■ **MATERIAL SUPPLIED**:
◇ ◇ ◇ ◇

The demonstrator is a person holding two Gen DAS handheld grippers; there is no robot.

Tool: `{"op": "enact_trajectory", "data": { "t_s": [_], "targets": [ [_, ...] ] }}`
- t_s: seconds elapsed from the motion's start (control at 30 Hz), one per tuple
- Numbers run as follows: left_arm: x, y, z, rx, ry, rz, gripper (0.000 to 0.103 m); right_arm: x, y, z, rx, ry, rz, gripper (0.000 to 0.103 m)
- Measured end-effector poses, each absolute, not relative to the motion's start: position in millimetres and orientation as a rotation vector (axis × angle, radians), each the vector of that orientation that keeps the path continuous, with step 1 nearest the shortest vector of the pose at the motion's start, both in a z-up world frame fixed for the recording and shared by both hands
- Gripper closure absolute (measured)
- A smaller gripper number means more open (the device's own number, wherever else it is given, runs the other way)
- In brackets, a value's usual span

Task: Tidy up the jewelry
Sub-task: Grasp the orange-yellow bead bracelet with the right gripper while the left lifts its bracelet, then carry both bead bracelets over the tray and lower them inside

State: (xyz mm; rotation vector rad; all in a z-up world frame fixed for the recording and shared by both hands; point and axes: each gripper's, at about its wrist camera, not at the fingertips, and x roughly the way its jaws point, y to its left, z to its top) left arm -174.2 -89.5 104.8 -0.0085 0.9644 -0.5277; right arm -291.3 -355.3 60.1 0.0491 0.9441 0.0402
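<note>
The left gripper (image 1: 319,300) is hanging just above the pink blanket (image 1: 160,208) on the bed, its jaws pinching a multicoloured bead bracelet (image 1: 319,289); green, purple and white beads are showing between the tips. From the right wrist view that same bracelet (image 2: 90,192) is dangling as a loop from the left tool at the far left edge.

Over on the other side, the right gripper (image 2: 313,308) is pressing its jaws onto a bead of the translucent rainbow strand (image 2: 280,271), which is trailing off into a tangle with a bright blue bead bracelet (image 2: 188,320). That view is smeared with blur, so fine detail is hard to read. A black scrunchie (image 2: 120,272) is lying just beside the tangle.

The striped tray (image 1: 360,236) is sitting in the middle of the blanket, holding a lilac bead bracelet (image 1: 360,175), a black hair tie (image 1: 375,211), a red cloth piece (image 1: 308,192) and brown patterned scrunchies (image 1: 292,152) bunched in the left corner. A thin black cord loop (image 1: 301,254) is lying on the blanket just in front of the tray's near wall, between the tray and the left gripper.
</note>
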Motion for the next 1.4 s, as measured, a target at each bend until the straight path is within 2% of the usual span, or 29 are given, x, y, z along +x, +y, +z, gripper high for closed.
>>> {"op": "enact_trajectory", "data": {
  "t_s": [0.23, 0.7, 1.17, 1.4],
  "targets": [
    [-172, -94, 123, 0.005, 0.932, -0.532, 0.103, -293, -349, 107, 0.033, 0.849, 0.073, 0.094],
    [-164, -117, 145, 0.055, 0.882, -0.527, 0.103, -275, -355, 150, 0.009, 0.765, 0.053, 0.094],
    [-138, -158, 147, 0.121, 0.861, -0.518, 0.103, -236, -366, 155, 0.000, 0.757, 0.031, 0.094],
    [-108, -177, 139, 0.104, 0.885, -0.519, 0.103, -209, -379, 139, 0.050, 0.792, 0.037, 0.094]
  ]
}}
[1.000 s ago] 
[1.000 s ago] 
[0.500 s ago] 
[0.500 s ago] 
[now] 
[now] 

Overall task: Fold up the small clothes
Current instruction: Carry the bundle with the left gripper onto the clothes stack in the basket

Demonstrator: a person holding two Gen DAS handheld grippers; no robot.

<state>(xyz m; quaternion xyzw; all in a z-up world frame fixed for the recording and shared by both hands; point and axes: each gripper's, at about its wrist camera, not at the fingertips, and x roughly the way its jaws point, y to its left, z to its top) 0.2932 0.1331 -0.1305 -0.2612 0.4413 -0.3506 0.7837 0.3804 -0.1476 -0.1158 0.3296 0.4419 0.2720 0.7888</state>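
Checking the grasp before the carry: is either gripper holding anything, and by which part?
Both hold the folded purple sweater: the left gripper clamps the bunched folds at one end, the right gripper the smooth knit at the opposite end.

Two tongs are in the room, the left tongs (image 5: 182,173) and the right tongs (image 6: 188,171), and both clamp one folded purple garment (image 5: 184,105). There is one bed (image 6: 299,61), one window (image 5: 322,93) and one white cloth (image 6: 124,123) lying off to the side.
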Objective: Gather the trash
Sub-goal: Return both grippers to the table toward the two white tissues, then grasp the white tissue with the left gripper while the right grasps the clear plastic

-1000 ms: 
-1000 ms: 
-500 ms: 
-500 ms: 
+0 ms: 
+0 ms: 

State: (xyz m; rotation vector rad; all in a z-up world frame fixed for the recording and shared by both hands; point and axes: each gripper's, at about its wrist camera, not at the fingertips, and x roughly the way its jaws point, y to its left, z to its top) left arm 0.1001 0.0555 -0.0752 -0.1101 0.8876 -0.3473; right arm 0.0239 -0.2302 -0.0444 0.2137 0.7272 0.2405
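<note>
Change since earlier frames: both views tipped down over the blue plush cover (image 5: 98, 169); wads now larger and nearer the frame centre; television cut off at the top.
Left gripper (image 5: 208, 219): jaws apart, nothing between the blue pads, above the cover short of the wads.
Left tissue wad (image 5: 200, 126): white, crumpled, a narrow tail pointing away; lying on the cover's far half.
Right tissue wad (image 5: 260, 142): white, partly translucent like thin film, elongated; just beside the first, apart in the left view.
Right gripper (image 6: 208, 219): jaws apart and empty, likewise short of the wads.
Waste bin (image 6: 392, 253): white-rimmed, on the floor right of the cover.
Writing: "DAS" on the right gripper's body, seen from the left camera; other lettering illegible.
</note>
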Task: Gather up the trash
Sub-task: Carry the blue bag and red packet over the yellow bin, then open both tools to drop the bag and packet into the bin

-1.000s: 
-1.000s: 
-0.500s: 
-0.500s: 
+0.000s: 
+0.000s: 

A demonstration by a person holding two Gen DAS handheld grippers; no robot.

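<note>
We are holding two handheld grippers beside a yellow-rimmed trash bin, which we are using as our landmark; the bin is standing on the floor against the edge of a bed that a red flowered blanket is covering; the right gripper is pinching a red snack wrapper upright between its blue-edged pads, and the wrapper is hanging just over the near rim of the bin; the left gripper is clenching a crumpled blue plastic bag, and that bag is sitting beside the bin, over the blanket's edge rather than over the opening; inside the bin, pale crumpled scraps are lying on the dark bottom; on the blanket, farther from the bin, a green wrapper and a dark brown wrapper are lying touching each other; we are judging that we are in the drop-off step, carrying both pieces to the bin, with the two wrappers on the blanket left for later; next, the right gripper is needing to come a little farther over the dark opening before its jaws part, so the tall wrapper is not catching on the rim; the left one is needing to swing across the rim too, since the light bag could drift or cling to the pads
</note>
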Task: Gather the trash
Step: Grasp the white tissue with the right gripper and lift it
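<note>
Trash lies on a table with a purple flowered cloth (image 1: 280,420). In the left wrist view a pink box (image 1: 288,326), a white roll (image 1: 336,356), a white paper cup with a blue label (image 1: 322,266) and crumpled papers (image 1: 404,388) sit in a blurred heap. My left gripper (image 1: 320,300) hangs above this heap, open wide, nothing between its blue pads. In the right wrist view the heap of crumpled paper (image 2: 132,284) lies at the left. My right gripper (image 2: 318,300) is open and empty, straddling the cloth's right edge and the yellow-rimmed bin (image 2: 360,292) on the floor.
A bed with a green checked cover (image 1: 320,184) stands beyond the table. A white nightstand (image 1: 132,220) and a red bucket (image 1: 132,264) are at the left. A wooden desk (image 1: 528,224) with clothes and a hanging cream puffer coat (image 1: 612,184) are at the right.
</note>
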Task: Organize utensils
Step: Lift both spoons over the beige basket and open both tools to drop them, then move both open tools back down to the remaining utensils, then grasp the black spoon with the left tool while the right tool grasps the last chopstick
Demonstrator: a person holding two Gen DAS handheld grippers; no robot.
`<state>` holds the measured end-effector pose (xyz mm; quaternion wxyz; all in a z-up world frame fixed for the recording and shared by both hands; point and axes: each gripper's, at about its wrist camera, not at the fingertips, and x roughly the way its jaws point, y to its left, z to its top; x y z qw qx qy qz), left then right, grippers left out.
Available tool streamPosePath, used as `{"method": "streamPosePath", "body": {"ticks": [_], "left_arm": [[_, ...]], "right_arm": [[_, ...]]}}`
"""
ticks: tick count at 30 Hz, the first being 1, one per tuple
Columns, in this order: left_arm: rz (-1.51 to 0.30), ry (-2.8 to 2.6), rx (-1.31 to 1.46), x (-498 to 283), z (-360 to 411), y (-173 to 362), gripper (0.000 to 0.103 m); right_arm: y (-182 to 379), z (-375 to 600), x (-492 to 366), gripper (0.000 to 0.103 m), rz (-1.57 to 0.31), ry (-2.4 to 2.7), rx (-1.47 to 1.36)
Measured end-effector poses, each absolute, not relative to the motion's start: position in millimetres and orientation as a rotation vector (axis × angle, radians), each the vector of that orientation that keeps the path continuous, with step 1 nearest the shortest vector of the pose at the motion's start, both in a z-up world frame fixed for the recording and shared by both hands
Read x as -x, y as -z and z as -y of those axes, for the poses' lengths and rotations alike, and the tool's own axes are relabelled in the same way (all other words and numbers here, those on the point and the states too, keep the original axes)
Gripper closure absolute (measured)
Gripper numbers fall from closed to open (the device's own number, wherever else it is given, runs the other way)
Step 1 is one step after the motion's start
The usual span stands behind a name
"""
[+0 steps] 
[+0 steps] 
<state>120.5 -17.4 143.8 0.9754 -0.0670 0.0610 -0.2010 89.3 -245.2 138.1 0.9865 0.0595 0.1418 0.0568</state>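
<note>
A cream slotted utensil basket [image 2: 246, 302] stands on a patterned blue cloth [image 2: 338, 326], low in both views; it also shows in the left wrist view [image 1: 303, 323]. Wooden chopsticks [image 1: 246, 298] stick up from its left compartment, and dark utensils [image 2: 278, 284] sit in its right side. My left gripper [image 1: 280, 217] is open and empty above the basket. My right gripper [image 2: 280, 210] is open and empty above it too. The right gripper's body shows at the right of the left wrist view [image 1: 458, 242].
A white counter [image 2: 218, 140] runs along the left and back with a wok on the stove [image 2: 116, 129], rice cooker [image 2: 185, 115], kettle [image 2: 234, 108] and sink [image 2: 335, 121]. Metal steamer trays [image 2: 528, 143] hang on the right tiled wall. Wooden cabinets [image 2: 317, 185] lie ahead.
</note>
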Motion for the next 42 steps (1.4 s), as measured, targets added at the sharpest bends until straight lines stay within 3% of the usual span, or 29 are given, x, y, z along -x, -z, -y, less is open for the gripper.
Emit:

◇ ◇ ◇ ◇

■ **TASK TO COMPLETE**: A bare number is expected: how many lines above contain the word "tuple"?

■ **SOLUTION**: 2